It seems the ghost of flexNExT lives on, and we are regularly getting inquiries as to when it will be back in stock or why it was discontinued or when it will be re-engineered. In short, we had almost all flexNExT implants experience some sort of electronics failure. None of the coatings were compromised, and there were no safety issues involved in the failure, they just simply had parts stop working. Here’s what happened…
Chip failures
The flexNExT contained an NFC inlay from Smatrac called Bullseye. This inlay was made like most wet inlays are - by securing the NFC chip to an ink based antenna printed on to a flexible substrate of PET plastic. The chip is secured using a process called flip-chip, which is basically gluing the chip face down on to the antenna pads using special conductive glue. The connection is brittle and nowhere near as strong as soldering two things together. The flexibility of the inlay PET substrate is deceiving, because this thing is not designed to flex much at all. Somewhere between a few weeks to a few months, the small but constant movements and undulations decouple the chip from the substrate and the NFC portion of the flexNExT effectively dies.
LED failures
The LEDs we added to the flexNExT were actually just small self-contained LED modules, typically used on fingernails (NFC Nails). These were small copper antenna coils etched into flex PCB polyamide substrates with some passive components on board along with an LED. In theory these soldered connections should have been much stronger and more well suited for the nature of a flexible implant like the flexNExT, however there were two things that caused the LED modules to regularly fail.

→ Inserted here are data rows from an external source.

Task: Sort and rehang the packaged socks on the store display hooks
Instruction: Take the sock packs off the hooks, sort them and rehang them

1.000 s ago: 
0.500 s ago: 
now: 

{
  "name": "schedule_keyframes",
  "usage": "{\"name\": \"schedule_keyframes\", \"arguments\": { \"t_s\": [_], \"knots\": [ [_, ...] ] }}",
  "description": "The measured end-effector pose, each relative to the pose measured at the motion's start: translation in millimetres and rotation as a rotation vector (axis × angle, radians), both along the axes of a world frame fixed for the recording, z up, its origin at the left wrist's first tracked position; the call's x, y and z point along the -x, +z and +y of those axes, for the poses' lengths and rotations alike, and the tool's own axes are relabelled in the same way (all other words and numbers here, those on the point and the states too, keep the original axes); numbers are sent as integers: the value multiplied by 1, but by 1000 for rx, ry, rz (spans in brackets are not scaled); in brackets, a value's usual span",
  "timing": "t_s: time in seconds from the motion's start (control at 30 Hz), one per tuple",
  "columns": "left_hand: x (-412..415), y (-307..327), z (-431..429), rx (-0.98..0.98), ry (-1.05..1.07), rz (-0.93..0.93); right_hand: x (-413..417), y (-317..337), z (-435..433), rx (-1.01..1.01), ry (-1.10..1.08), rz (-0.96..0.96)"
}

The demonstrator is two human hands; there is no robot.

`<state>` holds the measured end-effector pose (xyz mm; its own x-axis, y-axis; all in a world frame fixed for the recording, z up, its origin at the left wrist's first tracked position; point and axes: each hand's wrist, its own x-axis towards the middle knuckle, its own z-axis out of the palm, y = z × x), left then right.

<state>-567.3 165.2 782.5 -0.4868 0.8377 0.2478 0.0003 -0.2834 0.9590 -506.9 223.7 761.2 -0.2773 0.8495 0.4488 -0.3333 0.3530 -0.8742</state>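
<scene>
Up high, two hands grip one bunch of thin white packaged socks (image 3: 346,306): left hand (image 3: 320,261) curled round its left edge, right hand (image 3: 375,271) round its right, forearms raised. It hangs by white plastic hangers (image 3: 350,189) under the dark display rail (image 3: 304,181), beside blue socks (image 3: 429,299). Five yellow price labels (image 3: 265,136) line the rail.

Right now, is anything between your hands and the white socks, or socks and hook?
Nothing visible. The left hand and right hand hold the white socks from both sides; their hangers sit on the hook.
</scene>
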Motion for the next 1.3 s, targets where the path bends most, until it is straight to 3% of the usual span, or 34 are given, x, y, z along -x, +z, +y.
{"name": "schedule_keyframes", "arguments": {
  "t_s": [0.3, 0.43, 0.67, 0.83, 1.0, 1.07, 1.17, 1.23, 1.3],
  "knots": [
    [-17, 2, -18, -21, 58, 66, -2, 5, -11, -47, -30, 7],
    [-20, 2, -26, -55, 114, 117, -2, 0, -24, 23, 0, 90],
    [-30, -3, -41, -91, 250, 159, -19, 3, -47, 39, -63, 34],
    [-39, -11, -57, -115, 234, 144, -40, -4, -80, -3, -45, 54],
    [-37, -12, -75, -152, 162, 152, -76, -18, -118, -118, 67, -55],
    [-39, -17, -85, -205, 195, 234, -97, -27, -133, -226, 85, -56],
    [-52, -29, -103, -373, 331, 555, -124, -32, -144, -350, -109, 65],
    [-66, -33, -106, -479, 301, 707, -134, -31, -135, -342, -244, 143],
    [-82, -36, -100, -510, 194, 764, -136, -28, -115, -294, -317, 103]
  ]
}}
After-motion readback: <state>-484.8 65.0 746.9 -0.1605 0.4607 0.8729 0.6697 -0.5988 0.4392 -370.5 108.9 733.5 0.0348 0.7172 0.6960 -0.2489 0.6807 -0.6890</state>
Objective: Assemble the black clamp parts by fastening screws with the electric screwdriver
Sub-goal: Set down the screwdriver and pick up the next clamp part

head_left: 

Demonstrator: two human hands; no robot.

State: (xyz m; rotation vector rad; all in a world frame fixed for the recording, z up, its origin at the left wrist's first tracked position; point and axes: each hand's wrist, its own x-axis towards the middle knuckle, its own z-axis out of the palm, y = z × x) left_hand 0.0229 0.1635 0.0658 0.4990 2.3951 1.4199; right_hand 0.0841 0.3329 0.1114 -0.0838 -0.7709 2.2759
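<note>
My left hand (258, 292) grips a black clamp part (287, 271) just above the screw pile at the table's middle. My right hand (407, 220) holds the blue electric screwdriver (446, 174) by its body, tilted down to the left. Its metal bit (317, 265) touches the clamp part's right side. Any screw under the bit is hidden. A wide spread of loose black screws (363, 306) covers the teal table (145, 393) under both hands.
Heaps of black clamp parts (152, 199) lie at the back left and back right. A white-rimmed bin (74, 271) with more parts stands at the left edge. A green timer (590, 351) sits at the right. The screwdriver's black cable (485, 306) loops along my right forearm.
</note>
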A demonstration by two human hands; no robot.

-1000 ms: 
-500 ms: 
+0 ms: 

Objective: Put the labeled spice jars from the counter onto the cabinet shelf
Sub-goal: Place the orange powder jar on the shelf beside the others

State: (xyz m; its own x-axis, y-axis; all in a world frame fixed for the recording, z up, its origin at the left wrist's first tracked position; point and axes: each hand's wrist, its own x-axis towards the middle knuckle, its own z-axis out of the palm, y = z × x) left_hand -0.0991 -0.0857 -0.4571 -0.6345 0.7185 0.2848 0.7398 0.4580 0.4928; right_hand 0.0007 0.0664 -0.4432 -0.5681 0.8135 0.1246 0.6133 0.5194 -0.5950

The first issue was that the small surface mount passive components were not placed and soldered by machine, they were placed and soldered by hand… which is extremely difficult work to do under a microscope. The quality of the placement and soldering was routinely terrible… just barely good enough to work in most cases. This is fine if all you are doing is securing these things to a fingernail and covering them with acrylic nail polish… but putting them into a device like the flexNExT where small movements, twists, and bends are constantly happening… it ends up breaking those fragile hand soldered connections.
The second issue was that because of the height of these components on the flex PCB, we needed to apply a resin coating overtop of them to make the encapsulation process using our special biopolymer deposit a uniformly thick layer of polymer overtop of the flexNExT. The idea was that aside from providing a nice smooth transition along the z-axis, creating a dome shape over the components, that the resin would also protect these components and help stop the connections from breaking off the PCB. In actuality, the opposite happened… the resin gripped the components very well, but did not stick to the flex PCB at all, turning the resin itself into a giant lever that easily ripped the components off the board when hardly any pressure or bend was introduced to the module PCB.
Re-engineering the flexNExT
For these reasons, we have discontinued the flexNExT and we are exploring ways to re-engineer it. The idea we want to explore is to begin integrating or own LEDs into our own flex PCB designs which we produce ourselves. This controls placement and quality of the SMT component connections to the PCB, and we can integrate the antennas so the chip and LEDs are sharing the same antenna coil. The other thing we are exploring is new resins that are flexible and adhere well to both the PCB as well as the components.
The important thing to understand is that our R&D process is slow and sometimes meandering… since the goals we want to accomplish involve many new steps and discoveries which must be made along the way, even to achieve something as simple as putting LEDs on to a flex PCB. In short, we have no ETA for a re-engineered flexNExT implant… it is something we are taking in small steps as we solve the various problems involved.